We are talking about the Kaaba, the sacred site at the centre of Mecca. Tom Holland, in the first half, you explained the you're sort of balancing the desire to be,
as it were, respectful with the sort of the sceptical mindset that we bring to any other
period of history. But I think it's also the problem is that essentially the Muslim account
is the only account we have. So that's the problem.

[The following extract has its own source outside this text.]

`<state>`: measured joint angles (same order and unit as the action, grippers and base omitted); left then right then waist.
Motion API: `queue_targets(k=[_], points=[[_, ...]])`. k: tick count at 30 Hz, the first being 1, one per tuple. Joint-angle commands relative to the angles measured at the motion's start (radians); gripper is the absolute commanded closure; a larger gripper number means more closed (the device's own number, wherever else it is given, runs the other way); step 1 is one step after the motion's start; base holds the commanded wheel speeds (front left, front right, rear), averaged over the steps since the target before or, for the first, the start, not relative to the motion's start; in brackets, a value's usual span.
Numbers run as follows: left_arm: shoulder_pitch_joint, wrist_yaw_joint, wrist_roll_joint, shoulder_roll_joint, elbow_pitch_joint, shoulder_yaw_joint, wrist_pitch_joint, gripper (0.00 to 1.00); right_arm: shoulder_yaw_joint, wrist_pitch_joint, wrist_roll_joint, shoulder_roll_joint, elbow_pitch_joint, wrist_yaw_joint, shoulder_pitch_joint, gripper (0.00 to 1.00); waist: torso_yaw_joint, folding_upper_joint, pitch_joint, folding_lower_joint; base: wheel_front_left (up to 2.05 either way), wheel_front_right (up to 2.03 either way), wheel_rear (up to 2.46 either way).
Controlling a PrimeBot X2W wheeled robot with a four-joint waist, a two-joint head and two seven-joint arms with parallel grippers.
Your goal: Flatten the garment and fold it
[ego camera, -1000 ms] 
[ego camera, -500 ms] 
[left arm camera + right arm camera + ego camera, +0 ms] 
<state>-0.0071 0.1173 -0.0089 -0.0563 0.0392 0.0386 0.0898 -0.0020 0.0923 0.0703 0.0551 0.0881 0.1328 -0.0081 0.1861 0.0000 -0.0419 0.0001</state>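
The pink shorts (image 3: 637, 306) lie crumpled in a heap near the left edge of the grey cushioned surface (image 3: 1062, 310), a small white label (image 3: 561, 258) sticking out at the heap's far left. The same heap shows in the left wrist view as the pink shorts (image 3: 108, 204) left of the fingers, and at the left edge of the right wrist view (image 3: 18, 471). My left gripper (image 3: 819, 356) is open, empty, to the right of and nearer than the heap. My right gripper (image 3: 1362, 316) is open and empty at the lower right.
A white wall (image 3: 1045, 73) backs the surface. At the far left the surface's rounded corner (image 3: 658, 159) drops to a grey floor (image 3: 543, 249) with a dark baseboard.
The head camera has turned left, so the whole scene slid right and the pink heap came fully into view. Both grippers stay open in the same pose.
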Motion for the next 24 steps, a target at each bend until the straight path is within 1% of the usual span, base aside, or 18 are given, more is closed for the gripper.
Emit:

The explanation of why the Kaaba is sacred
is rooted in a history that reaches back to the beginnings of the world and figures who will be entirely familiar to Christian or Jewish listeners, but who are not generally accepted by historians as having been historical.
As in Adam.
As in Adam, but also in Abraham.
Abraham is, I think, not generally viewed as a historical figure.
Yeah, because we have no archaeological evidence
that somebody called Abraham was strolling around,
you know, the Levant or whatever.
So that's an issue,
but there's also a kind of additional problem.

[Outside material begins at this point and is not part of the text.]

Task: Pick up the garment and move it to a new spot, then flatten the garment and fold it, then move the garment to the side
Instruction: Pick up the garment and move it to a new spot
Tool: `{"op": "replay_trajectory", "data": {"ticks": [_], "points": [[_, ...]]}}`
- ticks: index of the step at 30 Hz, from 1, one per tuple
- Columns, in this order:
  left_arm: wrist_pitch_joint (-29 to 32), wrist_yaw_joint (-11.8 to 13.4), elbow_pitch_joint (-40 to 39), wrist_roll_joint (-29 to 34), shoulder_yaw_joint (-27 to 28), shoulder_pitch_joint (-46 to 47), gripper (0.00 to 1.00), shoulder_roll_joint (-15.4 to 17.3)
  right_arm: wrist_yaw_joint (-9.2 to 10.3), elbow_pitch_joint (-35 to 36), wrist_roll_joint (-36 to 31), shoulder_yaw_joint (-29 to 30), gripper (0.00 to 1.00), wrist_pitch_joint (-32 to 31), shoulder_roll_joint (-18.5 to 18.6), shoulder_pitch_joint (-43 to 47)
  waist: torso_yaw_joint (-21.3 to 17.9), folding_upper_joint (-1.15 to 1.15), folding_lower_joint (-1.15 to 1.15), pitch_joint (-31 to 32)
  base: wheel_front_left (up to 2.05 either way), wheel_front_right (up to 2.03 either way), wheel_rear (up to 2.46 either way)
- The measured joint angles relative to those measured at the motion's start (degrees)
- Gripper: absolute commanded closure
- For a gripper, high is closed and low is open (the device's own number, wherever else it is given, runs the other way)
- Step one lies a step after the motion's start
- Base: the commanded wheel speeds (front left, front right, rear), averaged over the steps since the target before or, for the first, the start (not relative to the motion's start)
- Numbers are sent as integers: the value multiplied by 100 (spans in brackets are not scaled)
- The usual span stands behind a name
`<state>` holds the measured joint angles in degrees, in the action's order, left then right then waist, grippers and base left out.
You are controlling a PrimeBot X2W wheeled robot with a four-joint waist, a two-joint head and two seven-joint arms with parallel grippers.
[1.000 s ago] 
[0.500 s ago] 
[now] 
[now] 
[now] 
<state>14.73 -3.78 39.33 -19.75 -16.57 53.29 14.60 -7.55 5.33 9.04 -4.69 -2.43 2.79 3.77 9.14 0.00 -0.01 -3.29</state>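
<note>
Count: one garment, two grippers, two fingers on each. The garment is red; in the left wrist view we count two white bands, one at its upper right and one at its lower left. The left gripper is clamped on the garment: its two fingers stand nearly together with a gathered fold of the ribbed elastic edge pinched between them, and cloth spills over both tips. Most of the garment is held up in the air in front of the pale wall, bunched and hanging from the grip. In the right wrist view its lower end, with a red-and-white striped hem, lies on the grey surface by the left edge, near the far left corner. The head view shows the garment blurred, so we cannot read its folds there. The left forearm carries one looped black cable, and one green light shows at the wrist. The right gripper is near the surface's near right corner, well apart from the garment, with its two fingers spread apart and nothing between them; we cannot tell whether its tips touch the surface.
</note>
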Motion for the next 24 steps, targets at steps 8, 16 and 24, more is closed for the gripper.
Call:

I mean, if Mecca is this great centre of pilgrimage
and the Kaaba is, you know,
is this incredibly sacred spot,
even if it's become a pagan centre of ritual,
there doesn't seem to be any mention of it whatsoever
outside the Muslim tradition.
But where would such a mention,
Eastern Roman, Persian accounts or something,
that this is the thing that the Arabs do?
Ever since the 17th century,
there have been scholars who've argued
that there are references to it in classical geographers. So there's a historian, Diodorus Siculus, writing in the first century, who
writes about a temple much revered by the Arabs. And in the 17th century, this was argued by
Christian scholars that this might be a reference to Mecca. But the problem is that Diodorus
Siculus, when he's writing about this, he is clearly writing about Northwest
Arabia, and Mecca is in the region called the Hejaz, which is kind of more central.
So that doesn't seem to work. Ptolemy, the great geographer, he writes to a place called Macaraba.
And there are still scholars who think that that might be a reference to Mecca, but the etymology
doesn't really work. And I think, again, pretty much the consensus of secular academics is that
this, again, is not a reference to Mecca. And in fact, the earliest unambiguous reference to Mecca
in ancient literature outside the Quran is 741 in something called the Byzantine Arab Chronicle.
And then it's located in Mesopotamia and not in the Hejaz.
So what you have the sense there is of a city that is kind of floating around,
that it's a bit like Camelot.
I think we talked about this in the episode on Muhammad.
On Muhammad, yeah.
So all of that is kind of tricky.
And again, if you look at the Quran, which is in dispute of, you know,
this is the prime source.
This is where ultimately the traditions about the Kaaba come from in Islam.
Does Baka equal Mecca, i.e. Mecca?
Again, I don't think it's entirely self-evident that it is.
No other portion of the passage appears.